J. William St. Clair
Margaret L. Workman
St. Clair & Levine Charleston, West Virginia
Huntington, West Virginia Attorney for the Appellants
Attorney for the Appellees
The Opinion of the Court was delivered PER CURIAM.
1. A joint tenant may convey his undivided interest in real property to a third
person. When one of two joint tenants conveys his undivided interest to a third person the
right of survivorship is destroyed. Such third party and the remaining joint tenant hold the
property as tenants in common. Syl. Pt. 4, Herring v. Carroll, 171 W. Va. 516, 300 S.E.2d
2. In reviewing a trial court's granting of a motion for judgment
notwithstanding the verdict, it is not the task of the appellate court reviewing facts to
determine how it would have ruled on the evidence presented. Its task is to determine
whether the evidence was such that a reasonable trier of fact might have reached the decision
below. Thus, in ruling on the granting of a motion for judgment notwithstanding the verdict,
the evidence must be viewed in the light most favorable to the nonmoving party. If on
review, the evidence is shown to be legally sufficient to sustain the verdict, it is the
obligation of the appellate court to reverse the circuit court and to order judgment for the
appellant. Syl. Pt. 2, Alkire v. First National Bank of Parsons, 197 W. Va. 122, 475 S.E.2d
3. In determining whether the verdict of a jury is supported by the evidence,
every reasonable and legitimate inference, fairly arising from the evidence in favor of the
party for whom the verdict was returned, must be considered, and those facts, which the jury
might properly find under the evidence, must be assumed as true. Syl. Pt. 3, Walker v.

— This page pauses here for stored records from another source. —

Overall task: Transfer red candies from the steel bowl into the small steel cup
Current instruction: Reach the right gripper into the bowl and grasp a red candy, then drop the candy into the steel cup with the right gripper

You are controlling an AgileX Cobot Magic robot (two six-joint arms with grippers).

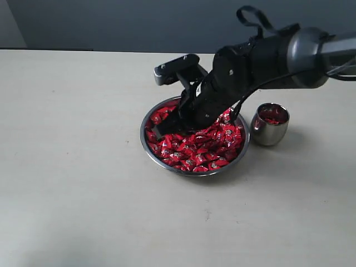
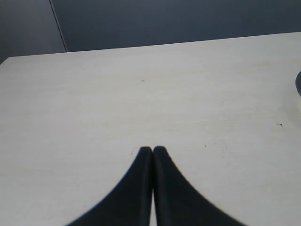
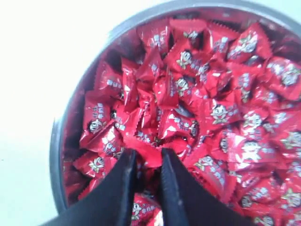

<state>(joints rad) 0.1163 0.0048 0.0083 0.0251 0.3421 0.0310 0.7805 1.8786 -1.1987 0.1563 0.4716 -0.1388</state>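
Note:
The steel bowl (image 1: 143,139) sits mid-table, heaped with red candies (image 1: 203,149). My right gripper (image 1: 165,130) reaches down into the bowl's left side. In the right wrist view its two black fingers are pushed into the pile (image 3: 221,113) near the bowl's rim (image 3: 56,141), and the right gripper (image 3: 148,157) is shut on a red candy (image 3: 151,151) pinched between the tips. The small steel cup (image 1: 269,128) stands upright just right of the bowl, with a few red candies (image 1: 272,115) inside. My left gripper (image 2: 153,149) is shut and empty over bare table, and is out of the exterior view.
The pale tabletop (image 1: 72,167) spreads wide to the left and front of the bowl. A dark wall runs behind the table's far edge. The right arm's bulky black body (image 1: 250,67) hangs over the bowl's back and close to the cup.

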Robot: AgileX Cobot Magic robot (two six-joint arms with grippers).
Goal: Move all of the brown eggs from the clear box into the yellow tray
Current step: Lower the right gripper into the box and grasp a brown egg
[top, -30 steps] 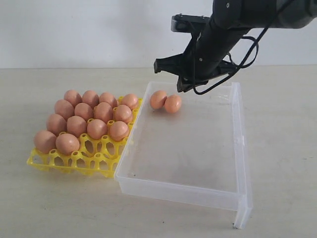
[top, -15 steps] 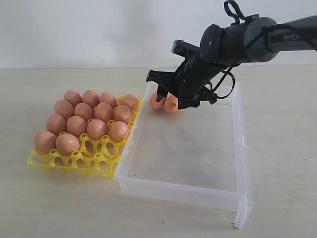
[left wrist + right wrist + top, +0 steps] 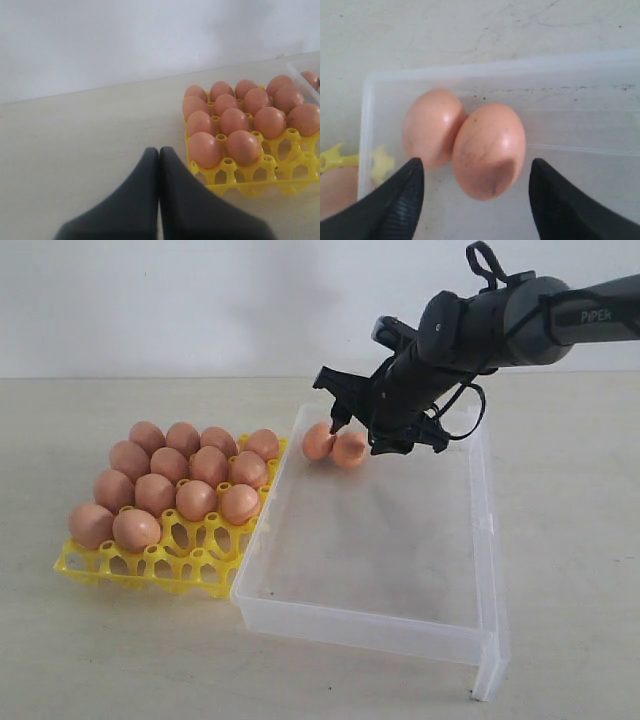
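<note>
Broadly, a pale table [image 3: 570, 540] fills the exterior view. On it, from the centre to the lower right, lies the clear box [image 3: 360, 625], with its long side running away from the camera. The yellow tray [image 3: 150, 565] touches the box's left wall, at the middle left. Fourteen brown eggs [image 3: 195, 499] sit in the tray's cups; the front row has only two, at its left end. The right gripper [image 3: 359, 436] hangs over the far left corner of the box, at the upper centre. Its jaws are spread wide and grip nothing. Just below it two eggs [image 3: 318, 441] lie touching each other on the box floor. The left gripper [image 3: 159, 160] is pressed closed and empty.
</note>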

Monongahela Power Co., 147 W.Va. 825, 131 S.E.2d 736 (1963).
4. In determining whether there is sufficient evidence to support a jury verdict
the court should: (1) consider the evidence most favorable to the prevailing party; (2)

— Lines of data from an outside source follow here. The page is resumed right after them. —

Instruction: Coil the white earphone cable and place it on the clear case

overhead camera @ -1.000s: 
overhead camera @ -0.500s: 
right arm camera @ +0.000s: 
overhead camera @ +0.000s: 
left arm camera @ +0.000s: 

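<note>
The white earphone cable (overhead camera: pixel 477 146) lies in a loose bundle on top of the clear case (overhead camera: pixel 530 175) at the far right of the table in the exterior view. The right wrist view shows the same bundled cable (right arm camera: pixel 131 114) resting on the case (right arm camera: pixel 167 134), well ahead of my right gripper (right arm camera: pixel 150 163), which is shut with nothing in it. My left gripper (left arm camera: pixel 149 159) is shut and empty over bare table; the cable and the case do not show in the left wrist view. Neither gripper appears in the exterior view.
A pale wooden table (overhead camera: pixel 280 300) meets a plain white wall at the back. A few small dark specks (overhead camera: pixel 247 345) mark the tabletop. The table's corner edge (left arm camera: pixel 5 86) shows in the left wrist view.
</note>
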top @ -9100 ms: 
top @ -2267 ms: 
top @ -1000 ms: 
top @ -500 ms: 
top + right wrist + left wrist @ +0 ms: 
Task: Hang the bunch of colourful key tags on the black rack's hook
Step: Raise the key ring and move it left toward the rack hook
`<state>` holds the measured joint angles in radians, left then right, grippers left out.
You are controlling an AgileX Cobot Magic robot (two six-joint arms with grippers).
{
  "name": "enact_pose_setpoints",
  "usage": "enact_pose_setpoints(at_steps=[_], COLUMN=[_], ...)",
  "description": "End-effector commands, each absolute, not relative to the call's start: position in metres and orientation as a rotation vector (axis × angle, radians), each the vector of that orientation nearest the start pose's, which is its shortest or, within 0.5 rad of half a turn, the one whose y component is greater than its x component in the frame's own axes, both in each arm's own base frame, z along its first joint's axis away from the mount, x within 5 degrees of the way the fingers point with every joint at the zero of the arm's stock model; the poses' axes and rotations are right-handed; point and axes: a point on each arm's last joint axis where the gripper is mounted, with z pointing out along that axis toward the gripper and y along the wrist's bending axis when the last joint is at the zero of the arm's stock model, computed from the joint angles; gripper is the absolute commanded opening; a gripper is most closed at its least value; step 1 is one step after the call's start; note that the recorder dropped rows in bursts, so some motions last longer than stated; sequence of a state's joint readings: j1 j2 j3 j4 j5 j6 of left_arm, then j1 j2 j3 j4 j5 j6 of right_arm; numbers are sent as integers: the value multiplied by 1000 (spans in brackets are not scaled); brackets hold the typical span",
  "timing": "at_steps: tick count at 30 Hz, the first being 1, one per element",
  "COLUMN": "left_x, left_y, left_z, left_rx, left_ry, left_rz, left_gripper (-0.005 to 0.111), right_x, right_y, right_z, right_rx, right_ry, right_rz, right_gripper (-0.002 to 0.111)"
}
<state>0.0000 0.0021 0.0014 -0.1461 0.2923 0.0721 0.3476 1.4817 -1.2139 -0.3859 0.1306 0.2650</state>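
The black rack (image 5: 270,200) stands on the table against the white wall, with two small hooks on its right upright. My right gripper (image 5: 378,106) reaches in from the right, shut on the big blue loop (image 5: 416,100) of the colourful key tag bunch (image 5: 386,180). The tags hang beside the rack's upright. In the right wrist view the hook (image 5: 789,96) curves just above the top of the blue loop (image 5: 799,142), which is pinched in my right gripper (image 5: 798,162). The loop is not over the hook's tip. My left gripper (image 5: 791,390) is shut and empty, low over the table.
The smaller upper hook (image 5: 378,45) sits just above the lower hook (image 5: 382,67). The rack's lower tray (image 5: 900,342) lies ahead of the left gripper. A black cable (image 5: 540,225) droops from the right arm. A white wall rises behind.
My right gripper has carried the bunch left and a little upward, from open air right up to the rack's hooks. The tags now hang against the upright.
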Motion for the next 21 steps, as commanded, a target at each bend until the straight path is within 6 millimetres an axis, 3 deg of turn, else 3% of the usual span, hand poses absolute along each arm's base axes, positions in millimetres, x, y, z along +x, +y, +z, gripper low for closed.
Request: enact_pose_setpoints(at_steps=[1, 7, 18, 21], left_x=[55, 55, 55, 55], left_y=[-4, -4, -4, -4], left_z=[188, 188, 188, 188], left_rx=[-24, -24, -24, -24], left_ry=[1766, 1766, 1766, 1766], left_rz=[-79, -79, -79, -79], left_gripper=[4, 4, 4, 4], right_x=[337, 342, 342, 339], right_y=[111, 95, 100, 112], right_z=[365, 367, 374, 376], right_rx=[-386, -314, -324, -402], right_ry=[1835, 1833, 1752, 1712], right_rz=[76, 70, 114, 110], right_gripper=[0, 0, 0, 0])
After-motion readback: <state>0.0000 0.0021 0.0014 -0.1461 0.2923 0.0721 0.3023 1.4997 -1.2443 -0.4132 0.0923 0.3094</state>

assume that all conflicts in the evidence were resolved by the jury in favor of the prevailing
party; (3) assume as proved all facts which the prevailing party's evidence tends to prove;
and (4) give to the prevailing party the benefit of all favorable inferences which reasonably
may be drawn from the facts proved. Syl. Pt. 5, Orr v. Crowder, 173 W. Va. 335, 315
S.E.2d 593 (1983), cert. denied, 469 U.S. 981 (1984).
5. Delivery of a deed by the grantor with intent that it take effect as his deed and its acceptance, express or implied, by the grantee are essential to its validity. Syl. Pt. 3, Bennett v. Neff, 130 W. Va. 121, 42 S.E.2d 793 (1947).
6. Possession of a deed executed and acknowledged with all formalities is
prima facie evidence of delivery. Syl. Pt. 2, Evans v. Bottomlee, 150 W. Va. 609, 148
S.E.2d 712 (1966).
7. A deed or other instrument conveying an interest in real estate cannot be
delivered to the grantee in escrow. A delivery to him, even though stipulated to be upon
certain conditions, will be treated as an absolute delivery. Syl. Pt. 3, Heck v. Morgan, 88
W. Va. 102, 106 S.E. 413 (1921).
8. To constitute legal delivery of a deed, the grantor must intend that it
presently vest in the grantee the estate purportedly conveyed. The handing of the deed to the
grantee without that intent is not delivery. The purpose of the manual delivery may be shown
by circumstances. Among the circumstances admissible are the subsequent control of the
property described in the deed, and the subsequent conduct of the parties. Syllabus, French
v. Dillon, 120 W. Va. 268, 197 S.E. 725 (1938).
9. 'Whether there has been a delivery of a deed is a question of fact rather than of law depending upon the intent of the grantor to vest an estate in the grantee.' Syl. pt. 2, Parrish v. Pancake, 158 W.Va. 842, 215 S.E.2d 659 (1975), quoting, Garrett v. Goff, 61 W.Va. 221, 56 S.E. 351 (1907). Syl. Pt. 3, Daugherty v. DeWees, 172 W. Va. 553, 309 S.E.2d 52 (1983).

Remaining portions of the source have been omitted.